# [App] APPoint - Change quickly from one app to another without switching to the homescreen first!



## MOST2K2 (Oct 17, 2012)

https://play.google.com/store/apps/details?id=com.appoint.lite

Change quickly from one app to another without switching to the homescreen first!
You can start your favorite apps with a little and transparent point, which can be moved like the Facebook heads.

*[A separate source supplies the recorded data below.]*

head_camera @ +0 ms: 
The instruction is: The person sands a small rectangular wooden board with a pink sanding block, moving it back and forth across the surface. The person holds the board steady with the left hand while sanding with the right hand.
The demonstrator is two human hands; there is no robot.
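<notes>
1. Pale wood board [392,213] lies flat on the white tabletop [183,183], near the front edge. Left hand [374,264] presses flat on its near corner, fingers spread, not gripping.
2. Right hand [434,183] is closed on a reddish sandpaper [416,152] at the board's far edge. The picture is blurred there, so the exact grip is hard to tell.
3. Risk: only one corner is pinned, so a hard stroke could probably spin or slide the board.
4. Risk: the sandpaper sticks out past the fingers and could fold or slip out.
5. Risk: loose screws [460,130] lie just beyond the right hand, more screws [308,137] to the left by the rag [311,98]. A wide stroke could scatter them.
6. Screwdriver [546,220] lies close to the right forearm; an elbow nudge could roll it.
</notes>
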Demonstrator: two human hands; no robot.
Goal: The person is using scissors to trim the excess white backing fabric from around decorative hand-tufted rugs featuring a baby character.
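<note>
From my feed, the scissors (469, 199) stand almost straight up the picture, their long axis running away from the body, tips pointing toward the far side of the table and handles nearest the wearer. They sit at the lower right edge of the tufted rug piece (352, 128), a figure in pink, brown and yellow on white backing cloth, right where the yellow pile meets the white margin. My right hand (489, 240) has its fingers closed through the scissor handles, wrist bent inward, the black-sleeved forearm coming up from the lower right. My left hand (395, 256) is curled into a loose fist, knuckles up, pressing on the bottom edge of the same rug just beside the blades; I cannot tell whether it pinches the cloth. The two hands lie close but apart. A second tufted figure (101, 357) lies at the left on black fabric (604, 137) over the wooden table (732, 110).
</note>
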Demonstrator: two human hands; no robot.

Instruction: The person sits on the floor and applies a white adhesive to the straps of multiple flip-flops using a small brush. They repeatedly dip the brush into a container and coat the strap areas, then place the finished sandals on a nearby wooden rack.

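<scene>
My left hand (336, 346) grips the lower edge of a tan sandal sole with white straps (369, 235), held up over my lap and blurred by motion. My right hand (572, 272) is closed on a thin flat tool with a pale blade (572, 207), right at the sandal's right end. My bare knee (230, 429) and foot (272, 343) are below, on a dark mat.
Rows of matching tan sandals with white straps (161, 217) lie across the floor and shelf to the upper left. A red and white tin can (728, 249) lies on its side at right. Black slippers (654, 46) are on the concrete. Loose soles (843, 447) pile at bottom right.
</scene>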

*A must-have app for multitasking!*

Alternatively you can start your favorite app over the notification bar or simply click on the app icon.

Look at the screenshots!
There are 3 categories: Apps, games and system apps.

*Functions:*

★ Add your favorite apps (Lite version is limited to 4 apps! Full version -> https://play.google.com/store/apps/details?id=com.appoint)
★ Change color, size and transparency of the app point
★ User defined picture for the point (only full version!)
★ Large app icons (only full version!)
★ Enable/Disable bluetooth quickly
★ Lock screen function added (only full version)
★ Toogle Wifi (only full version)
★ Toogle mobile internet connection (only full version)
★ Autostart after restart your device

Feedback is appreciated!


----------



## MOST2K2 (Oct 17, 2012)

★ User defined picture for the point (only full version!)
★ Large app icons (only full version!)
★ App starts now really fast!
★ Improvements
★ Ads removed


----------



## subspace (Oct 15, 2011)

Not exactly original, but the design is quite nifty. You should consider implementing snap and stricter padding for the items. Or pagination. This will increase usability and improve workflow.


----------